> [Task]:
Work out how many lines of the listing hold the string "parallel", then answer with that number and nothing else.

⟨

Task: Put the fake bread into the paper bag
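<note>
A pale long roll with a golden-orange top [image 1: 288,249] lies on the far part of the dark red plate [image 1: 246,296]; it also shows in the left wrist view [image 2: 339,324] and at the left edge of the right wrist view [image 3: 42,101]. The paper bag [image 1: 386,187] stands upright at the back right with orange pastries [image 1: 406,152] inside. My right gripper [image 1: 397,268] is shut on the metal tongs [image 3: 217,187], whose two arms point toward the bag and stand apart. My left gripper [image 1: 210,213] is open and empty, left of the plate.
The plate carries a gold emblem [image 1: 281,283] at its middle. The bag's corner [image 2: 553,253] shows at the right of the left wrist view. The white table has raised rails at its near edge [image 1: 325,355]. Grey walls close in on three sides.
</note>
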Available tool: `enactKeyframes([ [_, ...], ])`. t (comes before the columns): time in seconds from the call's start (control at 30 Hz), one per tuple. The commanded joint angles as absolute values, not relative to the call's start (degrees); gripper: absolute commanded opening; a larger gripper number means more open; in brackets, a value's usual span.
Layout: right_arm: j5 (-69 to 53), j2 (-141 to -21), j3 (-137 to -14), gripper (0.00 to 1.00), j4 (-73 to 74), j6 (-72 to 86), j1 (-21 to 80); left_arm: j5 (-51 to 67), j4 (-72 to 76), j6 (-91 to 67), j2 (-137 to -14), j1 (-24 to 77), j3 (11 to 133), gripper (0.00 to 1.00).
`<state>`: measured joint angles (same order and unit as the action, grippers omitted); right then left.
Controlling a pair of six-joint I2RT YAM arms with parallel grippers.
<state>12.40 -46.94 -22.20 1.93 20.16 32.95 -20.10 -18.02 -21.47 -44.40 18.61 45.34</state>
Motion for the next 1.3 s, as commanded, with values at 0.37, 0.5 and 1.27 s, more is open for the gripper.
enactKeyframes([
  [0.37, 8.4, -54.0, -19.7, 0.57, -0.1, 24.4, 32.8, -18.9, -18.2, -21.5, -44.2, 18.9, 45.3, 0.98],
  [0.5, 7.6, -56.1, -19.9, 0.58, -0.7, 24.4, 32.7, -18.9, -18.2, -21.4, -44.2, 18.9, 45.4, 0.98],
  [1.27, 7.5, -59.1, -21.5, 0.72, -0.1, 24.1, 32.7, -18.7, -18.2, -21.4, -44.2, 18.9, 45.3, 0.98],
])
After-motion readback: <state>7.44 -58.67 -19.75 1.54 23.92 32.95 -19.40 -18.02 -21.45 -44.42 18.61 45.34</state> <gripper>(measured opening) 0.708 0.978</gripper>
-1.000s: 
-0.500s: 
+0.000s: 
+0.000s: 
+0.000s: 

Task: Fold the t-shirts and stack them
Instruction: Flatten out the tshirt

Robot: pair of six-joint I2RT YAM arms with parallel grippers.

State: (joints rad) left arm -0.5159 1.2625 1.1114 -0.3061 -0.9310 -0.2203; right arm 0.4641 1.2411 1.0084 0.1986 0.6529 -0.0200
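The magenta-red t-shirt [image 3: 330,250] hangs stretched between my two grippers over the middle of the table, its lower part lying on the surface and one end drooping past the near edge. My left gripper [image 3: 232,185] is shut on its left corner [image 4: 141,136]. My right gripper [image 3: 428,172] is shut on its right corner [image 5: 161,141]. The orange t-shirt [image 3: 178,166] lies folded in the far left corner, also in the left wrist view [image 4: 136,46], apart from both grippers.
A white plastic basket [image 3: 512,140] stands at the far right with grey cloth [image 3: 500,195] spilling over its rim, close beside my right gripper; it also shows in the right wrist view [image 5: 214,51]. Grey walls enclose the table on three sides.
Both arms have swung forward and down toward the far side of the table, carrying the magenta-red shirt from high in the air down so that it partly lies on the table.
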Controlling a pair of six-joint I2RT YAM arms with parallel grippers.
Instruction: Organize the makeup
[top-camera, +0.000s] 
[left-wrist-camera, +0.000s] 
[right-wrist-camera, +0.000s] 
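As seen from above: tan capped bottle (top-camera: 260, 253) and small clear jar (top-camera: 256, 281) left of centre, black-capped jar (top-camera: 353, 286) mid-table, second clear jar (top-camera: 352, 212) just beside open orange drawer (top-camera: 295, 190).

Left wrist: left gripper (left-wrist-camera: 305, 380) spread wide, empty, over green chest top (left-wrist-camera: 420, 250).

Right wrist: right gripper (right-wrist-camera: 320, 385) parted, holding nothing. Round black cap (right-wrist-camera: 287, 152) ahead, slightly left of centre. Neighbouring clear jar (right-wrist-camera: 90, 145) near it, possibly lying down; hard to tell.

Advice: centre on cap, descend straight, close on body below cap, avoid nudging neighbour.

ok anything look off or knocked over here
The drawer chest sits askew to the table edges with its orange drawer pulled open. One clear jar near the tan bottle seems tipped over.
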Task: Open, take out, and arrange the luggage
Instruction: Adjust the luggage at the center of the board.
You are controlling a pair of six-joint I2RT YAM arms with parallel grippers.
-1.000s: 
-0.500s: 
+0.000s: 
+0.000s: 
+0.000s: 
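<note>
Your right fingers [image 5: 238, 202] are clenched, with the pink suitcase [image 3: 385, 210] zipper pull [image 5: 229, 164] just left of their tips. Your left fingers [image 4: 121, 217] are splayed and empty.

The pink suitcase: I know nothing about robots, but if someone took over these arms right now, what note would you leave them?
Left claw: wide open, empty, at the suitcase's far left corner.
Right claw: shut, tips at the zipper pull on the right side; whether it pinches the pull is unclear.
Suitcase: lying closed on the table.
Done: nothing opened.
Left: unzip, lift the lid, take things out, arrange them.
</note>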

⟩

> [Answer box]:
4